Ese Profesor, o lo que seas, entrega el auto como un buen chico, y decide por ti mismo: te rompes el brazo o dejamos que lo hagamos nosotros —intervino ese lacayo, hablando antes que nadie.
Huangmao estaba complacido, recordando de repente que este lacayo se llamaba Xiao Mao.
Aunque no había estado con él por mucho tiempo, era astuto y sensato, nada mal, el tipo tenía futuro.
—Asumiré la responsabilidad de lo que pase.

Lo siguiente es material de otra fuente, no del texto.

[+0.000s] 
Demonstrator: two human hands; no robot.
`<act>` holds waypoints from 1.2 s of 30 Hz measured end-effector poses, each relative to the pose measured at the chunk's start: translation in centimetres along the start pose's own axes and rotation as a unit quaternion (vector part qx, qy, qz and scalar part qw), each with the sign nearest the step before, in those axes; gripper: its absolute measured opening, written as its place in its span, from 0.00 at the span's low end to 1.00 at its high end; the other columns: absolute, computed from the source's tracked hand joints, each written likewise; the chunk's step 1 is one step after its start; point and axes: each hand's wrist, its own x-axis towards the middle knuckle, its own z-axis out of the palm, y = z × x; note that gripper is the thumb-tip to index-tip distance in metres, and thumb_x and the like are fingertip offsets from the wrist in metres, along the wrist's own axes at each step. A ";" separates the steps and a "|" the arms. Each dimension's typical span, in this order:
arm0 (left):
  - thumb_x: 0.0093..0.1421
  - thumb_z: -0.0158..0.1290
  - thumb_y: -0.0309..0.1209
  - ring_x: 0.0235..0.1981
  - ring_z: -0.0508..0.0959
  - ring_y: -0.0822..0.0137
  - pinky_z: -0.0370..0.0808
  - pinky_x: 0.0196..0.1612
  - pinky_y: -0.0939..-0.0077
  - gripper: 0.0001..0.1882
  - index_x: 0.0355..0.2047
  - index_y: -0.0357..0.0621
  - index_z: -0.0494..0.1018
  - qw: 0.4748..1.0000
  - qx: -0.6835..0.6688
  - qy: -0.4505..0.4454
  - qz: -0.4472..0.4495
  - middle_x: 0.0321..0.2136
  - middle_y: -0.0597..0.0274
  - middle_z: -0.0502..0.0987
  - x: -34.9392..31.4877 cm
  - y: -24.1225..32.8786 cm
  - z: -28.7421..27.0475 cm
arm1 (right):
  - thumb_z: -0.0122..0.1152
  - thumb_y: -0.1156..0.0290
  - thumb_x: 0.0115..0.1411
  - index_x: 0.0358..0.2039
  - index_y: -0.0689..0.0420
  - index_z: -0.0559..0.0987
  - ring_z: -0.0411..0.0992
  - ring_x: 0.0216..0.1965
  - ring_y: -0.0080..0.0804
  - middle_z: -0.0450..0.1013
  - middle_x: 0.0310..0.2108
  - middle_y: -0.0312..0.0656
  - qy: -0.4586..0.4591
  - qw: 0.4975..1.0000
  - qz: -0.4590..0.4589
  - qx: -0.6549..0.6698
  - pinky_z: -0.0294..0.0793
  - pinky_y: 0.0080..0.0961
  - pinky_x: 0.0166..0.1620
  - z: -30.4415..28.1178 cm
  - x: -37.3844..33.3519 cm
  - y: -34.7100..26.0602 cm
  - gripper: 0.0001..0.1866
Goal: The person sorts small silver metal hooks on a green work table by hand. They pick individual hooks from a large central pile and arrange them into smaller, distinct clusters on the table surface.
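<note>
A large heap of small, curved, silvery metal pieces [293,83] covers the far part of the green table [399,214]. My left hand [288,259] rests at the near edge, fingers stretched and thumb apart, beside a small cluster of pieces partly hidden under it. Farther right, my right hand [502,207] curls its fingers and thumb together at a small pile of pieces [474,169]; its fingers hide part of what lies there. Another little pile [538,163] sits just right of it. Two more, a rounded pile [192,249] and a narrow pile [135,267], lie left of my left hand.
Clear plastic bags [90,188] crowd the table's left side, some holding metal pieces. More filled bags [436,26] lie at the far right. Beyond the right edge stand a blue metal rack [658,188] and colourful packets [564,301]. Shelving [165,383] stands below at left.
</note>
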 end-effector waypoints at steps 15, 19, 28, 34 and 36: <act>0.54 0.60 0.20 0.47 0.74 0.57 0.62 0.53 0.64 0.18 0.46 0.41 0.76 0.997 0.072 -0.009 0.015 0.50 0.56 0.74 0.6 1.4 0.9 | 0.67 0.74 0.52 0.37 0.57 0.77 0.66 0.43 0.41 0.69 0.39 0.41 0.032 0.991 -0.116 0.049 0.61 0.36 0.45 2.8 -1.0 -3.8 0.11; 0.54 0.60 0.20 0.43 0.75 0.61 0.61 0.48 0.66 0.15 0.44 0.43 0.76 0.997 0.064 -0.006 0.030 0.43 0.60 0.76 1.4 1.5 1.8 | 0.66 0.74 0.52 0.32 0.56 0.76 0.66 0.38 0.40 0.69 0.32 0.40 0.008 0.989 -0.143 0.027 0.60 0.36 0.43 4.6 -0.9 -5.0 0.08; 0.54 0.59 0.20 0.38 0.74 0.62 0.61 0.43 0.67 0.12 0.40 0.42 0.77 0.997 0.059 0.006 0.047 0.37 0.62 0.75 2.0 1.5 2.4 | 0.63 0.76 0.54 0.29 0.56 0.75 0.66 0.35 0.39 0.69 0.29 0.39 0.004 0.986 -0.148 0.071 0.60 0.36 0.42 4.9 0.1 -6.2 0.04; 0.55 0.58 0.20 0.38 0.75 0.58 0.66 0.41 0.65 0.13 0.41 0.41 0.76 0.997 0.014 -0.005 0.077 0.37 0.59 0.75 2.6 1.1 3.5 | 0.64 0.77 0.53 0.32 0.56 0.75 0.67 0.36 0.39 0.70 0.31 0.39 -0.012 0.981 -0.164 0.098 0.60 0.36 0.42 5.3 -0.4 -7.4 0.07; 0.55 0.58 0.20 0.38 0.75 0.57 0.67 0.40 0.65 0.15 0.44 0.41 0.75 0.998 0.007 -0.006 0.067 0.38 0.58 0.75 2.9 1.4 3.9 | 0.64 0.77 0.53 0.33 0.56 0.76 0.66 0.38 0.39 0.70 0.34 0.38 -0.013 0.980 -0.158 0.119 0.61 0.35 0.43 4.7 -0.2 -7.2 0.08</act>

Deje que mi profesor se vaya, no es asunto suyo —gritó Li Yong desesperadamente, esperando que Lin Feng se fuera antes de que comenzara algo.

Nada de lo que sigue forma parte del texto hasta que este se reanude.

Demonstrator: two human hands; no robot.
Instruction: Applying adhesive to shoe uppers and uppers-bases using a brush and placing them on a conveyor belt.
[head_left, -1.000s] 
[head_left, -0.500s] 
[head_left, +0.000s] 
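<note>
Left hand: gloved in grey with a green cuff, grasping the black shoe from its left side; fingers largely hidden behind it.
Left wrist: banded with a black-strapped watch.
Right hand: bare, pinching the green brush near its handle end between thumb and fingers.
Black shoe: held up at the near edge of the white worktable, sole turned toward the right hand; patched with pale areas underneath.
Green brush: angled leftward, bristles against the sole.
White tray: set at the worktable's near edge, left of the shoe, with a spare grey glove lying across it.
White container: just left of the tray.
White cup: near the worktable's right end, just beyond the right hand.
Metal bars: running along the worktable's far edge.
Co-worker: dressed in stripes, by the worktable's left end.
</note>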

No quería que Lin Feng estuviera en peligro, una vez más instándole a irse.
—Profesor Lin, necesita salir de aquí rápidamente, no se acerque más —instó Li Yong.
¿Por qué el Profesor Lin seguía caminando hacia aquí?
¿No veía la situación?
¡Incluso llamar a la policía sería mejor!
—Hmm —.
Li Yong estaba bien, un chico con sentido del deber, siempre pensando en los demás en momentos cruciales.
No era de extrañar que se metiera en problemas con pandilleros por el bien de un compañero de clase.
—Carajo, ¿quién demonios te crees que eres, pensando que puedes decirle a alguien que se vaya y se irá?
Ninguno de ustedes va a ir a ninguna parte.
Dejen de hablar y pónganse en marcha, rómpanse un brazo y dejen el auto como garantía; entonces podemos considerarlo resuelto por hoy, y yo puedo ir a informar —Huangmao arrojó su colilla de cigarrillo con un chasquido, listo para hacer su movimiento.
—Apártense.
Necesito llevar a mi estudiante de vuelta a la escuela —dijo Lin Feng, mirando al grupo de pequeños matones que bloqueaban su camino, con un ligero ceño fruncido en su rostro.
—Carajo, ¿realmente eres estúpido o solo finges serlo?
¿Ni siquiera reconoces al Hermano Huangmao, estás buscando morir o qué?
—Xiao Mao, al escuchar esto, arrojó la botella que sostenía a los pies de Lin Feng y lo maldijo.